Task >>
Look below for the line holding "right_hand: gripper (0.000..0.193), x" and the line holding "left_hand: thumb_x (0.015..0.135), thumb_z". Transcribe exactly those lines and all lines between them, nothing more.

Records from a data collection
+--

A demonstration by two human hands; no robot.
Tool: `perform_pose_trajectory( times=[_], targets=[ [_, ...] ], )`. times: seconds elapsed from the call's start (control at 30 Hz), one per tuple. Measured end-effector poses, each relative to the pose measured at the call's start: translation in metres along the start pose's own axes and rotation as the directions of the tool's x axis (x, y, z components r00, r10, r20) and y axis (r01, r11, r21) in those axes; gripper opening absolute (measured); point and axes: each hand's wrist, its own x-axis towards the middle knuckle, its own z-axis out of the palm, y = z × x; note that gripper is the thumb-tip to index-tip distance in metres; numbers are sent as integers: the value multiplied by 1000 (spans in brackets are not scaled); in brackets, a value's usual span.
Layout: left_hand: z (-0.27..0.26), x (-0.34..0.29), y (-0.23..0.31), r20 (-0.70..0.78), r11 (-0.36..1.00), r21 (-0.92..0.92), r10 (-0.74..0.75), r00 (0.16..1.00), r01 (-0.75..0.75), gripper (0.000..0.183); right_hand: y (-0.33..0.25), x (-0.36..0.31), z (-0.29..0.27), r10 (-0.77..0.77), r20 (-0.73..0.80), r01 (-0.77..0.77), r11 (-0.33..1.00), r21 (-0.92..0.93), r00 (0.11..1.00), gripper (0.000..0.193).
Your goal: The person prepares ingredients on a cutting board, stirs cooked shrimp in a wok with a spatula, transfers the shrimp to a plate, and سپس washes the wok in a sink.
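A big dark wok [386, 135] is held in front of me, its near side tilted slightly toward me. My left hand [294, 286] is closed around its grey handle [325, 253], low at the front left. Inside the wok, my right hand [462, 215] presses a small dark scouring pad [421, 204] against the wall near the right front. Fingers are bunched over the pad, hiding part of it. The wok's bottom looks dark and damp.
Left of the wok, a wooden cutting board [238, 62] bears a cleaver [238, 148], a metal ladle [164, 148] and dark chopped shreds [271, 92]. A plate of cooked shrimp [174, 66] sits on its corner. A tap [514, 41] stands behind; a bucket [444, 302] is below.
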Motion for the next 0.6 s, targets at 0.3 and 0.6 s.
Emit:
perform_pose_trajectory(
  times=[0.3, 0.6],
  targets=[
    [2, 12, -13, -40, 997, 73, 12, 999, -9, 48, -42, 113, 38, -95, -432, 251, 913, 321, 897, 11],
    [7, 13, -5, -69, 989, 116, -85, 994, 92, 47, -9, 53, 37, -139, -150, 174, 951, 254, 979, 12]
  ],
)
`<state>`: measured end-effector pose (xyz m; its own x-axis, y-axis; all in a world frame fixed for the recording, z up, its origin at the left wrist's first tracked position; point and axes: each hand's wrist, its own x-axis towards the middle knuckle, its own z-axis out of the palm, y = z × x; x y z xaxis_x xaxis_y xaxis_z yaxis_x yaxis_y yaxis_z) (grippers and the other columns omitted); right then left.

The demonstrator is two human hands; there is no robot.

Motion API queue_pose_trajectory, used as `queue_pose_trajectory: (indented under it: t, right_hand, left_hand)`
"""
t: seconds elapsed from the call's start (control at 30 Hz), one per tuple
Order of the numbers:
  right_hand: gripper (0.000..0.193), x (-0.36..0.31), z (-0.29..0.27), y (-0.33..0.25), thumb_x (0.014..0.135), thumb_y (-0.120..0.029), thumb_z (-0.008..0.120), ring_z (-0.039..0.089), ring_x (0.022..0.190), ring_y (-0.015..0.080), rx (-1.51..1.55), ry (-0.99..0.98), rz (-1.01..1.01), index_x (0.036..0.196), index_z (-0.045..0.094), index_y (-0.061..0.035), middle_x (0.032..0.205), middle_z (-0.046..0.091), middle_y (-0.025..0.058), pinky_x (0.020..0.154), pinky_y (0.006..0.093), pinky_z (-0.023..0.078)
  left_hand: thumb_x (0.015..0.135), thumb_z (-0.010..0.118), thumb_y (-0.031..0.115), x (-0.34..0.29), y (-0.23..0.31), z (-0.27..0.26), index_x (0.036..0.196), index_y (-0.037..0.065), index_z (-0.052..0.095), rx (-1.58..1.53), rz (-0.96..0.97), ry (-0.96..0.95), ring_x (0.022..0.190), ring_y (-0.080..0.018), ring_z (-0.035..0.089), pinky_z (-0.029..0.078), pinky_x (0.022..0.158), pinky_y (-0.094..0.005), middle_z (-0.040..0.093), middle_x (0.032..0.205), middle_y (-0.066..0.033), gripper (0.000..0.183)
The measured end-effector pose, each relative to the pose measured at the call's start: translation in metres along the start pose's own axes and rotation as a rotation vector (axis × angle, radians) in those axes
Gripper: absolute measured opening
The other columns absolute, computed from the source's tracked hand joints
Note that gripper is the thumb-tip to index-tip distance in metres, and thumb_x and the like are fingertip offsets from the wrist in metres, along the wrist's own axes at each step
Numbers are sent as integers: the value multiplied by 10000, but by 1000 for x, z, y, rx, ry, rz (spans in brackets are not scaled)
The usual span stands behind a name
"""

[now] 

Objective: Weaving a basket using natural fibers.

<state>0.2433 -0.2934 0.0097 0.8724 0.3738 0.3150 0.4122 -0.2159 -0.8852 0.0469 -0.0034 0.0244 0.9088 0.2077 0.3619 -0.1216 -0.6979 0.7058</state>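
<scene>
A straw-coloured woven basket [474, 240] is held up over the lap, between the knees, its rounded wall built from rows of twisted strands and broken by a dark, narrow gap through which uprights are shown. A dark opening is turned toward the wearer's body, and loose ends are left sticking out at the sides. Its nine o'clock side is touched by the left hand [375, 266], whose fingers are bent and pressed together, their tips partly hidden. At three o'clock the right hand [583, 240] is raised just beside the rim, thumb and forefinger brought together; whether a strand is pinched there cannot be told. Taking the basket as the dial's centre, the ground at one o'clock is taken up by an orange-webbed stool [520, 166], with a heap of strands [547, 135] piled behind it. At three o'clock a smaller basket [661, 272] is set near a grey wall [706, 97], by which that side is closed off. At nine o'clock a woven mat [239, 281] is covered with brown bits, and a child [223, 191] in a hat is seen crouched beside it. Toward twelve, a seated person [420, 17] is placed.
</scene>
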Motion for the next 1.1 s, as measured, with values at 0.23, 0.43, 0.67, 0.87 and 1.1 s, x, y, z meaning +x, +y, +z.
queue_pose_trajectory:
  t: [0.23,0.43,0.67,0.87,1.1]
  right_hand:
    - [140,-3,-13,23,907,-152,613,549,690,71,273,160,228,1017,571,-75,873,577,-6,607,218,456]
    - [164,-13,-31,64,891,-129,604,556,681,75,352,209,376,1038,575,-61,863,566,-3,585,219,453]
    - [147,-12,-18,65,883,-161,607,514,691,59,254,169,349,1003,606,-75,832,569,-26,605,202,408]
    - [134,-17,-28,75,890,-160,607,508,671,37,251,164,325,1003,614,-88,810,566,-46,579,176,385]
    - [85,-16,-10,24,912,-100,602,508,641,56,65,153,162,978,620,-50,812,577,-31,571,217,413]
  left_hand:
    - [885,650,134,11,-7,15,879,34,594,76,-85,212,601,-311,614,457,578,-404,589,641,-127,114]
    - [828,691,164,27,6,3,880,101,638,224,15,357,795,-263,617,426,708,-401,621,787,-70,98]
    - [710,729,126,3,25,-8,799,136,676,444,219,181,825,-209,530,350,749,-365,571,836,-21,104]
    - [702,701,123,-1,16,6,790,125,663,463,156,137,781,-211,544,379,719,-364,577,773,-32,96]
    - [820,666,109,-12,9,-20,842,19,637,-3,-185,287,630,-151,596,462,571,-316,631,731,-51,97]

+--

Reply to the task >>
  right_hand: gripper (0.000..0.193), x (-0.36..0.31), z (-0.29..0.27), y (-0.33..0.25), thumb_x (0.014..0.135), thumb_y (-0.120..0.029), thumb_z (-0.008..0.120), ring_z (-0.039..0.089), ring_x (0.022..0.190), ring_y (-0.015..0.080), rx (-1.51..1.55), ry (-0.99..0.98), rz (-1.01..1.01), index_x (0.036..0.196), index_z (-0.045..0.094), index_y (-0.061..0.035), middle_x (0.032..0.205), middle_z (-0.046..0.091), middle_y (-0.025..0.058), pinky_x (0.020..0.154), pinky_y (0.006..0.093), pinky_z (-0.023..0.078)
  left_hand: thumb_x (0.015..0.135), thumb_z (-0.010..0.118), thumb_y (-0.031..0.115), x (-0.34..0.29), y (-0.23..0.31), z (-0.27..0.26), index_x (0.036..0.196), index_y (-0.037..0.065), index_z (-0.052..0.095), rx (-1.58..1.53), rz (-0.96..0.97), ry (-0.96..0.95), ring_x (0.022..0.190), ring_y (-0.080..0.018), ring_z (-0.035..0.089), pinky_z (-0.029..0.078), pinky_x (0.022..0.158), pinky_y (-0.094..0.005), middle_z (-0.040..0.093), middle_x (0.032..0.205), middle_y (-0.066..0.033), gripper (0.000..0.183)

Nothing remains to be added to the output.